**REQUIREMENT**
Scan the material for the word "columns" and return every matching line.

+ + + +

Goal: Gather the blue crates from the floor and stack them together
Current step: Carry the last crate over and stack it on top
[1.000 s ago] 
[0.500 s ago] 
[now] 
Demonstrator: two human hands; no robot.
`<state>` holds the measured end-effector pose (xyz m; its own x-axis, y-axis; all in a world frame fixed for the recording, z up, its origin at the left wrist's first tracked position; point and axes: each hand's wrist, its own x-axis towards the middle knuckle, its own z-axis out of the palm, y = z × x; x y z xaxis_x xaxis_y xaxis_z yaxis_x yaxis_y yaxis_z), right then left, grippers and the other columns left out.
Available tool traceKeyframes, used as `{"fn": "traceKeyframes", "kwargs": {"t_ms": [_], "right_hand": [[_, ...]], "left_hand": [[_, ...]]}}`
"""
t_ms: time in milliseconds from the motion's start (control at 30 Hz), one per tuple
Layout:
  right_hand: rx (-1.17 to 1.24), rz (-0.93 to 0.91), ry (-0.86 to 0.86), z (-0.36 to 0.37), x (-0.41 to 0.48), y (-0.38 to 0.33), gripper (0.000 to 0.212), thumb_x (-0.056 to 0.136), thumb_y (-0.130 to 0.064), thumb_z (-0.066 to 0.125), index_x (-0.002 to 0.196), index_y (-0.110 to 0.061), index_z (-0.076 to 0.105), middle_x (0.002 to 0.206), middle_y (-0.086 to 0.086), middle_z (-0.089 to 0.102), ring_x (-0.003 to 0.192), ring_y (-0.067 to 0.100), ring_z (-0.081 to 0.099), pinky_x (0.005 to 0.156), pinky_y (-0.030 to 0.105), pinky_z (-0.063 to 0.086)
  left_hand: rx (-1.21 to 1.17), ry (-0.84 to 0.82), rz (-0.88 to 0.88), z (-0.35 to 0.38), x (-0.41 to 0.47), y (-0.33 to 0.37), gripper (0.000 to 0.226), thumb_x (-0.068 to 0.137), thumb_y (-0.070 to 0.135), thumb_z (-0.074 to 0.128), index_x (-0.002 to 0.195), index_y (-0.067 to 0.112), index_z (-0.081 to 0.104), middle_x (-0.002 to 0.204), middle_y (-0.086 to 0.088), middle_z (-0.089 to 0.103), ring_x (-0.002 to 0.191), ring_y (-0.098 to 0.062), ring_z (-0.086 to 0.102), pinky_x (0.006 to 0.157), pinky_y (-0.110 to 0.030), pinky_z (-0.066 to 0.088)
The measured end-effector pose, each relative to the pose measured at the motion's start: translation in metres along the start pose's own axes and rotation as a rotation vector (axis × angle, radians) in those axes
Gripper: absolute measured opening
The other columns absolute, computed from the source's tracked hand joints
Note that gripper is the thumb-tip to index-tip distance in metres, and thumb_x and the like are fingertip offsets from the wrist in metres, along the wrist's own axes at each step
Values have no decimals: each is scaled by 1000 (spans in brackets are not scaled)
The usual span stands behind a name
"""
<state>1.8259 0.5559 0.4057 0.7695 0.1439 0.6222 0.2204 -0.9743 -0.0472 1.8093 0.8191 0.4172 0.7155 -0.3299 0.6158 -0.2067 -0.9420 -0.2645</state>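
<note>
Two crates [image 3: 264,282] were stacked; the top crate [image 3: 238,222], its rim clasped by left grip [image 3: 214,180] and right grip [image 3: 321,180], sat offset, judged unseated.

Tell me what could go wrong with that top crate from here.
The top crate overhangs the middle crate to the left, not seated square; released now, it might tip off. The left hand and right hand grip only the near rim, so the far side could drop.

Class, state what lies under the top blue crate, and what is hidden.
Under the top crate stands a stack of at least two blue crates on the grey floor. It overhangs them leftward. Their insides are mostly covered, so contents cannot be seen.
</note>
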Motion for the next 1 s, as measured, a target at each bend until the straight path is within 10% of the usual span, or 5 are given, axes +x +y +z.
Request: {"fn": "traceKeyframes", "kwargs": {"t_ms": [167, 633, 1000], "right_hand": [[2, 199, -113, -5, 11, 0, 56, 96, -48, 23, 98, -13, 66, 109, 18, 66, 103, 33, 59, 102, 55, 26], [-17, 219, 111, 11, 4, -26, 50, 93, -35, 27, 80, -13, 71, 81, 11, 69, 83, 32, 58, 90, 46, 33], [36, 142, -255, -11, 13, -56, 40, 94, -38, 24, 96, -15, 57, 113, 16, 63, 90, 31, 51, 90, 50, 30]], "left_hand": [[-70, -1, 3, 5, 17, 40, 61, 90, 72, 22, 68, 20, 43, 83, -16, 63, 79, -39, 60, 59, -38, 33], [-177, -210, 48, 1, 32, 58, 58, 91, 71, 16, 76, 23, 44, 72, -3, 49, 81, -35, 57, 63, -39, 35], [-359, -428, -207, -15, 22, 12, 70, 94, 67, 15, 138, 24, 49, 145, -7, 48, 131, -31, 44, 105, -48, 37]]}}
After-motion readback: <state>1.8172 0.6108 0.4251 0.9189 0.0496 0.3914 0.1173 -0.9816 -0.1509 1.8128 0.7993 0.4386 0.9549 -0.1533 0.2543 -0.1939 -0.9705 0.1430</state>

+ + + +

**RESPONSE AREA**
`<state>` holds the measured end-effector pose (xyz m; its own x-axis, y-axis; all in a world frame fixed for the recording, z up, its origin at the left wrist's first tracked position; point and axes: each hand's wrist, its own x-axis towards the middle knuckle, its own z-axis out of the palm, y = z × x; x y z xaxis_x xaxis_y xaxis_z yaxis_x yaxis_y yaxis_z), right then left, grippers and the other columns left out.
The other columns absolute, computed from the source's tracked hand joints

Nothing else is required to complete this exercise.